▶ _Exercise goal_
All the lines below need to be output exactly, apart from any images.

[Material provided — start]

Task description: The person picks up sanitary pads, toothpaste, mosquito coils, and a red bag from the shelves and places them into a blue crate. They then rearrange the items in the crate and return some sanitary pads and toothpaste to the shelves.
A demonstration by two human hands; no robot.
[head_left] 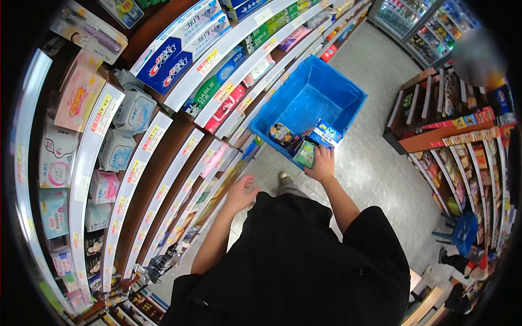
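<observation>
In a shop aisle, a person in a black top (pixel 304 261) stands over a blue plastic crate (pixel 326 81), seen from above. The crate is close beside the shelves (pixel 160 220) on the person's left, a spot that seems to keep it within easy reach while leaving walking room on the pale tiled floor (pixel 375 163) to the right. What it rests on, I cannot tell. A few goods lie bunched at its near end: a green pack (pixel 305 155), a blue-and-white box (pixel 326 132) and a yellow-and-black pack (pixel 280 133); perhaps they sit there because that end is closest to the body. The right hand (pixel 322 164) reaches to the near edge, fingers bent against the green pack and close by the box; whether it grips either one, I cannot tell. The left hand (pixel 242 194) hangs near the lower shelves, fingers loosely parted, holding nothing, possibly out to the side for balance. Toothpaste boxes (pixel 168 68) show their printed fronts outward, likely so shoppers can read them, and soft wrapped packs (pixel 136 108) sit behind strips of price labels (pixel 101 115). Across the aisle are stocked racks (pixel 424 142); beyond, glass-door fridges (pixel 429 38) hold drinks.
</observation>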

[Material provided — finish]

▶ _Response below_
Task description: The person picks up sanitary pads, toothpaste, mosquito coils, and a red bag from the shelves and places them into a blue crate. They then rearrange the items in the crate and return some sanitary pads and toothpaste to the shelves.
A demonstration by two human hands; no robot.
[head_left] 
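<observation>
In a shop aisle, a person in a black top (pixel 304 261) stands over a blue plastic crate (pixel 326 81), seen from above. The crate is close beside the shelves (pixel 160 220) on the person's left, a spot that seems to keep it within easy reach while leaving walking room on the pale tiled floor (pixel 375 163) to the right. What it rests on, I cannot tell. A few goods lie bunched at its near end: a green pack (pixel 305 155), a blue-and-white box (pixel 326 132) and a yellow-and-black pack (pixel 280 133); perhaps they sit there because that end is closest to the body. The right hand (pixel 322 164) reaches to the near edge, fingers bent against the green pack and close by the box; whether it grips either one, I cannot tell. The left hand (pixel 242 194) hangs near the lower shelves, fingers loosely parted, holding nothing, possibly out to the side for balance. Toothpaste boxes (pixel 168 68) show their printed fronts outward, likely so shoppers can read them, and soft wrapped packs (pixel 136 108) sit behind strips of price labels (pixel 101 115). Across the aisle are stocked racks (pixel 424 142); beyond, glass-door fridges (pixel 429 38) hold drinks.
</observation>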

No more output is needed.